La proposta di mobilitare i risparmi delle famiglie italiane per la crescita
Nella riflessione sulle strategie di rilancio, emerge con forza l’idea di
valorizzare le risorse dei risparmi detenuti dalle famiglie italiane. Secondo Confindustria, l’ammontare dei risparmi privati supera i 1.500 miliardi di euro, depositati principalmente in banche e fondi pensione. L’iniziativa suggerita consiste nel convogliare una quota minima di tali capitali, anche solo l’1%, circa 15 miliardi, verso investimenti strategici nei settori di infrastrutture, digitalizzazione, edilizia e welfare. Le intenzioni sarebbero le seguenti:
- Questo approccio non intende sostituire i fondi del Pnrr, ma piuttosto integrarne gli effetti, offrendo continuità progettuale alle iniziative già attivate con le risorse europee.
- L’eventuale impiego di forme di garanzia pubblica (come quelle fornite da Sace) viene considerato uno strumento chiave per minimizzare i rischi per i risparmiatori e incentivare la partecipazione di capitali privati.

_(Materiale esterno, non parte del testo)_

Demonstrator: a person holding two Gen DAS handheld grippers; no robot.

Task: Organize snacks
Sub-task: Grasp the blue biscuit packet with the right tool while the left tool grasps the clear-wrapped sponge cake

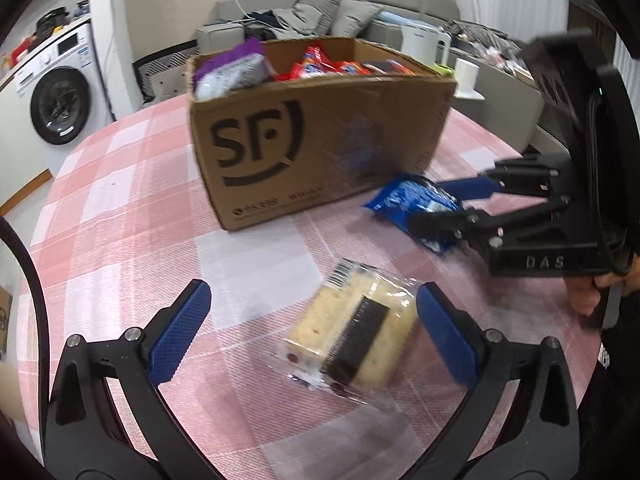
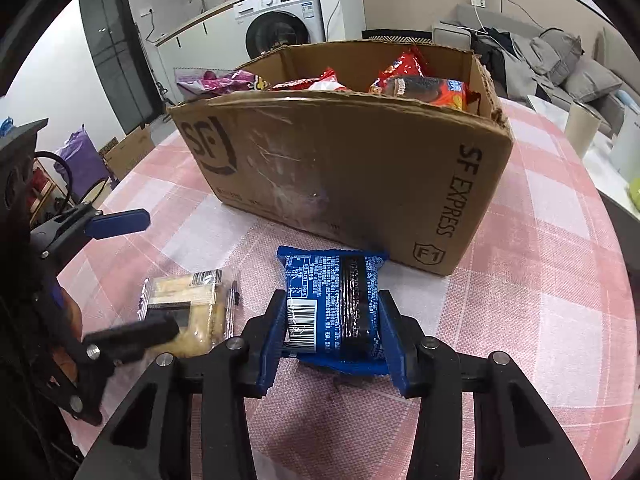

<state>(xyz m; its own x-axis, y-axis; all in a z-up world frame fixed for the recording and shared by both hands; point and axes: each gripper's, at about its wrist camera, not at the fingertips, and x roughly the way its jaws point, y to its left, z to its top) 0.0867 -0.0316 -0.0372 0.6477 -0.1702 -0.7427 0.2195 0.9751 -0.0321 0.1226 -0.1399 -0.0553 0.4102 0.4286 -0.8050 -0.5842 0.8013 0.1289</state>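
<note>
Checked pink surface [image 2: 540, 248], round, carrying everything. At its middle, an open box [image 2: 344, 168], already part-filled: purple bag at one end, red and orange packets along the rest, no lid flaps in the way. Just in front of the box, two snacks left outside, both flat on the surface and close together but apart. Blue pack [image 2: 334, 308], printed side and barcode up, near end sitting between the fingers [image 2: 274, 344] of the right gripper [image 2: 334, 354]; pads pressed against both long edges, wrapper pinched slightly, so clenched on the pack, though not yet lifted, judging by the pack lying level on the cloth. Clear-wrapped cake [image 1: 352, 332], pale with a dark band, barcode end toward the box, lying skewed between the wide-spread fingers [image 1: 182, 332] of the left gripper [image 1: 312, 336]; right pad near the wrapper, left pad well apart from it, nothing held. Step in hand, by the look of it: gathering the last two loose snacks, right one grasped, left one only framed. Next for the right: lift clear of the front wall, carry over the rim, release into a gap among the red packets. Next for the left: centre on the cake, turn to match its slant, close gently since the wrapper is slick and the cake soft.
</note>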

- L’effetto atteso sarebbe quello di stimolare la domanda interna, sostenere occupazione, favorire l’innovazione e rafforzare le basi del sistema produttivo, generando un volano positivo anche in termini fiscali e di crescita.
Risparmi privati |
Oltre 1.500 miliardi di euro |
Quota attivabile proposta |
1% (circa 15 miliardi di euro) |
Canali d’investimento |
Infrastrutture, welfare, digitalizzazione, piani casa |
Sostegno agli investimenti: priorità, strumenti e criticità
Anche
il rilancio degli investimenti rappresenta un dossier prioritario, la cui realizzazione dipende da una pluralità di strumenti e dalla risoluzione di criticità operative. Tra le priorità espresse dagli industriali spiccano:
- Rifinanziamento degli incentivi “4.0 e 5.0”: è richiesta l’estensione dei principali crediti d’imposta – oggi in scadenza – a un orizzonte pluriennale, migliorandone la flessibilità e superando i vincoli europeo-burocratici.

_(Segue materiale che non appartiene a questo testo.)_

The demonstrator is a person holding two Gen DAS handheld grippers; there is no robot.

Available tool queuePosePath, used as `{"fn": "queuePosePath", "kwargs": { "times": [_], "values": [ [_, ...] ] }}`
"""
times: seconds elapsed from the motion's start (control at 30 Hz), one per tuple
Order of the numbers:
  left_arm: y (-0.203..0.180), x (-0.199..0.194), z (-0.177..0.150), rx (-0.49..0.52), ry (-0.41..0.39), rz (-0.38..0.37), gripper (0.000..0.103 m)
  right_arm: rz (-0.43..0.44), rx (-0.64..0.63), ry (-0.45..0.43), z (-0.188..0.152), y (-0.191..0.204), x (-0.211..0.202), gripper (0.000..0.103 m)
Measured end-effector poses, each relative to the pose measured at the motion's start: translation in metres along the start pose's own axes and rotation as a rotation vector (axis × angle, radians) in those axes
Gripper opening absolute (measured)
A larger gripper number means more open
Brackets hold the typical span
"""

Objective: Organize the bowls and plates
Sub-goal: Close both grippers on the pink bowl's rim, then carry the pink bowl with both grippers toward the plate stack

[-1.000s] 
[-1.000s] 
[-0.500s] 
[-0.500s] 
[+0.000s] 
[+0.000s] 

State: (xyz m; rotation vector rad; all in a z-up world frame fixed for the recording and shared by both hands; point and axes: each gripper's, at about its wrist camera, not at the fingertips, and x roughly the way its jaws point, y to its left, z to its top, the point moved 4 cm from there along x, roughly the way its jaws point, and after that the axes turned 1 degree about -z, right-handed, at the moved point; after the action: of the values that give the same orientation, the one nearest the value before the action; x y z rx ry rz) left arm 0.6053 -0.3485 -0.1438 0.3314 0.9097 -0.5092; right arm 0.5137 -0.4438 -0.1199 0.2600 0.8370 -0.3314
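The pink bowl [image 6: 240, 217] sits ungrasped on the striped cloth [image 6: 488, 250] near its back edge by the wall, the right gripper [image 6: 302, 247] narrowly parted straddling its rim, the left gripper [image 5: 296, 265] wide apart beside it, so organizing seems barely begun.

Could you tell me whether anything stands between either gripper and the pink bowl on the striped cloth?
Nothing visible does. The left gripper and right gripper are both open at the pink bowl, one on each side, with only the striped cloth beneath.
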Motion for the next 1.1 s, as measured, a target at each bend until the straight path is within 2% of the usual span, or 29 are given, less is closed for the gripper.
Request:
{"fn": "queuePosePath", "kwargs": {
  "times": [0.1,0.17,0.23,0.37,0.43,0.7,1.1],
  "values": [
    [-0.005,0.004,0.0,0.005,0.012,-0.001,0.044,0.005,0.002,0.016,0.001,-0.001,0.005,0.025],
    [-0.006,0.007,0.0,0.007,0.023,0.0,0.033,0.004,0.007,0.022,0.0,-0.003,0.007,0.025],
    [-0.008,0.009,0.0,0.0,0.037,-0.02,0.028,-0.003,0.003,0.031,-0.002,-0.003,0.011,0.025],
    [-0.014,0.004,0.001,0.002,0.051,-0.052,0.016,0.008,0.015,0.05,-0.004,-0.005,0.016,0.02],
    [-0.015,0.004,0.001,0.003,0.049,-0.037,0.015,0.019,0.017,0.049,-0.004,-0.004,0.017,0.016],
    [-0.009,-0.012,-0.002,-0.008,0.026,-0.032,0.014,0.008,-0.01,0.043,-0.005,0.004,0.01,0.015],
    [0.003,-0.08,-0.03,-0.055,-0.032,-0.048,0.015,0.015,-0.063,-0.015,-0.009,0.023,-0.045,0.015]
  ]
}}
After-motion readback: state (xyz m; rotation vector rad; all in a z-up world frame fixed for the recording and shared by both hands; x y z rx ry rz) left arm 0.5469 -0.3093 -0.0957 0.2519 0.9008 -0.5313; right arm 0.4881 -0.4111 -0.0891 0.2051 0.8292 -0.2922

- Nuovo credito d’imposta “6.0”: la proposta verte su una misura generalizzata, senza limiti settoriali, che preveda aliquote tra il 25% e il 30% per investimenti green e digitali, con l’estensione alle imprese ad alta intensità energetica. Si suggerisce inoltre di introdurre una piattaforma unica per la gestione delle pratiche, accelerando i tempi di risposta.

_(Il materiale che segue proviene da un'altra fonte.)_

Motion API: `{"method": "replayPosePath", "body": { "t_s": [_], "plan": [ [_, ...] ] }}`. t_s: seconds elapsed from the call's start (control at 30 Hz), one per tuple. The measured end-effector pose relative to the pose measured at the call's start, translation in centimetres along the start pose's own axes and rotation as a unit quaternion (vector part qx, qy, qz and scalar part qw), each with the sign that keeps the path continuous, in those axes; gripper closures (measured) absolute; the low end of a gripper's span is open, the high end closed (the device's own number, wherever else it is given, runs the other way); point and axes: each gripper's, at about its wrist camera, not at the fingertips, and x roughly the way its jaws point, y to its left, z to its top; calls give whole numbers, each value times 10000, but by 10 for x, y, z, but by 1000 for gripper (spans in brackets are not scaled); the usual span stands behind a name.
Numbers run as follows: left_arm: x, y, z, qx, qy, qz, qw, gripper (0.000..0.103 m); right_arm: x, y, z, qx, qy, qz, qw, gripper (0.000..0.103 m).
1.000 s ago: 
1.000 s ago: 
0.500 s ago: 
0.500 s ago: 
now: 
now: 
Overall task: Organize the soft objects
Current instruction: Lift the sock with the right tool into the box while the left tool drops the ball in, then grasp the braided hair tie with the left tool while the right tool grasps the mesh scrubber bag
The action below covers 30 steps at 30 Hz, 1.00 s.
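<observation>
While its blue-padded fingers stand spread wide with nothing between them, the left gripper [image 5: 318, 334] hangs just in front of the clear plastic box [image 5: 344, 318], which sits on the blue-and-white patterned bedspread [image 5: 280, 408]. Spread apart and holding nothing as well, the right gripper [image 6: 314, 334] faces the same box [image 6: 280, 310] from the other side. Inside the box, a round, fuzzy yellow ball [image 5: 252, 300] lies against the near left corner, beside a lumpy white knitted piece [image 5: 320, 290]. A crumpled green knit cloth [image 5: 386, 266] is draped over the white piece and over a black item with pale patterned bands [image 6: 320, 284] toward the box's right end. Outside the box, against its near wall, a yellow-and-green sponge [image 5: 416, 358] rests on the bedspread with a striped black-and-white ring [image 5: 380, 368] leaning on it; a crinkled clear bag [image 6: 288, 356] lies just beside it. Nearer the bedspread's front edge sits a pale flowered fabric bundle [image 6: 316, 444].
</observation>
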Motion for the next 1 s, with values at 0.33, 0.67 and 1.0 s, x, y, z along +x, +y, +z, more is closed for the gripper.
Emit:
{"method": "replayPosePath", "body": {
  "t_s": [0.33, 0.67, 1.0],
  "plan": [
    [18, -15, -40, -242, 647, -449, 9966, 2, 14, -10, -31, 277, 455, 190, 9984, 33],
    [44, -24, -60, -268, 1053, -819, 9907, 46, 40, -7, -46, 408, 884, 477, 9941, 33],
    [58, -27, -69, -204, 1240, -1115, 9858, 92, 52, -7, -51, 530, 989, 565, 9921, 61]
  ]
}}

- Semplificazione delle modalità di accesso: superare la frammentazione delle piattaforme informatiche e la necessità di perizie complesse, promuovendo un accesso automatico ai benefici fiscali per le imprese che presentino investimenti rispondenti ai criteri prefissati.
Tra le criticità permangono:
- La necessità di coperture finanziarie stabili, in grado di sostenere strumenti pluriennali.
- La complessa articolazione delle norme europee, che impone approvazioni e perizie spesso incompatibili con la tempistica degli investimenti.
- Il rischio che, in assenza di risposte tempestive, parte delle risorse venga dirottata su altri Paesi in grado di offrire condizioni più vantaggiose.